● YOUR INSTRUCTIONS
Extract all data as written.

● DATA SHOWN
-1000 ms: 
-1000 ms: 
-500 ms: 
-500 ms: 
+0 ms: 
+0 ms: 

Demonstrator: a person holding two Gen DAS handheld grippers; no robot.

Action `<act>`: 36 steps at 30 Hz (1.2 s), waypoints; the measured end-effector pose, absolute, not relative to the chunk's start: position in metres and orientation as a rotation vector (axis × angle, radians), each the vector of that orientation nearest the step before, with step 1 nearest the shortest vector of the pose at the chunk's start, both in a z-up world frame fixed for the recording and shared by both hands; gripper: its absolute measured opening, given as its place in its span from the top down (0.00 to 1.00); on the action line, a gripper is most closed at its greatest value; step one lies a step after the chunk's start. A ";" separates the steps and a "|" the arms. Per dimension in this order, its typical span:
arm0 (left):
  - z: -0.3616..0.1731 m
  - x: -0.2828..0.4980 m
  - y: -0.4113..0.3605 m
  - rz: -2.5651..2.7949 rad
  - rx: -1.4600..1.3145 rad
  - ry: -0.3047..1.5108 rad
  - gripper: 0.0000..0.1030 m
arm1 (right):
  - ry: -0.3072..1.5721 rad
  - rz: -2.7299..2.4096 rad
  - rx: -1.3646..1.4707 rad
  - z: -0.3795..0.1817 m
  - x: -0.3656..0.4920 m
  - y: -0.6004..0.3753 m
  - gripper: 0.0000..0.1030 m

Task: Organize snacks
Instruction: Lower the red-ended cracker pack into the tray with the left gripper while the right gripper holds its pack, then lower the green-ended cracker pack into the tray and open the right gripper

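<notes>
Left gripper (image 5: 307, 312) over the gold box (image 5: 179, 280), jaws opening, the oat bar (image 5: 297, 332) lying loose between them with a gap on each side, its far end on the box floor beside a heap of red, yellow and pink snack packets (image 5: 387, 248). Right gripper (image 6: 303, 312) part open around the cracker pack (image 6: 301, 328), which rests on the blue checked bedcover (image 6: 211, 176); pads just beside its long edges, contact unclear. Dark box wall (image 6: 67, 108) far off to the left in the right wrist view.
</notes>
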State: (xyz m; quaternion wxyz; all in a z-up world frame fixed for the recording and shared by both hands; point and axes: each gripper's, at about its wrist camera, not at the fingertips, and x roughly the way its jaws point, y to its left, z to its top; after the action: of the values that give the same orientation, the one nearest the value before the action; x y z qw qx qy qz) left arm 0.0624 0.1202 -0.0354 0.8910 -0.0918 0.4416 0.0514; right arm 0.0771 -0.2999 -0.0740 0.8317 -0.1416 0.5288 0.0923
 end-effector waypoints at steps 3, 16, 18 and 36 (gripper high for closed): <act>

● WRITTEN ANSWER
-1000 ms: 
-1000 ms: 
-500 ms: 
-500 ms: 
+0 ms: 
+0 ms: 

Demonstrator: a person holding two Gen DAS handheld grippers; no robot.

Action `<act>`: 36 steps at 30 Hz (1.2 s), waypoints; the measured end-effector pose, absolute, not relative to the chunk's start: position in metres and orientation as a rotation vector (axis × angle, radians), each the vector of that orientation nearest the step before, with step 1 nearest the shortest vector of the pose at the chunk's start, both in a z-up world frame fixed for the recording and shared by both hands; gripper: its absolute measured opening, given as its place in its span from the top down (0.00 to 1.00); on the action line, a gripper is most closed at its greatest value; step one lies a step after the chunk's start. A ";" separates the steps and a "|" the arms. Per dimension in this order, its typical span:
arm0 (left):
  - z: -0.3616..0.1731 m
  - x: -0.2828..0.4980 m
  - y: -0.4113..0.3605 m
  - rz: -2.5651..2.7949 rad
  - rx: -1.4600..1.3145 rad
  - ry: -0.3047..1.5108 rad
  - gripper: 0.0000..0.1030 m
arm1 (right):
  - ry: -0.3072..1.5721 rad
  - rz: -2.7299..2.4096 rad
  - rx: -1.3646..1.4707 rad
  - z: -0.3795..0.1817 m
  - x: -0.3656..0.4920 m
  - y: -0.6004..0.3753 m
  - gripper: 0.0000..0.1030 m

Task: Organize snacks
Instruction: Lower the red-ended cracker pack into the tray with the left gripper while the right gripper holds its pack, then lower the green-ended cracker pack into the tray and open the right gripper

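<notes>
Left gripper (image 5: 307, 312) over the gold box (image 5: 179, 280), jaws opening, the oat bar (image 5: 297, 332) lying loose between them with a gap on each side, its far end on the box floor beside a heap of red, yellow and pink snack packets (image 5: 387, 248). Right gripper (image 6: 303, 312) part open around the cracker pack (image 6: 301, 328), which rests on the blue checked bedcover (image 6: 211, 176); pads just beside its long edges, contact unclear. Dark box wall (image 6: 67, 108) far off to the left in the right wrist view.
</notes>
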State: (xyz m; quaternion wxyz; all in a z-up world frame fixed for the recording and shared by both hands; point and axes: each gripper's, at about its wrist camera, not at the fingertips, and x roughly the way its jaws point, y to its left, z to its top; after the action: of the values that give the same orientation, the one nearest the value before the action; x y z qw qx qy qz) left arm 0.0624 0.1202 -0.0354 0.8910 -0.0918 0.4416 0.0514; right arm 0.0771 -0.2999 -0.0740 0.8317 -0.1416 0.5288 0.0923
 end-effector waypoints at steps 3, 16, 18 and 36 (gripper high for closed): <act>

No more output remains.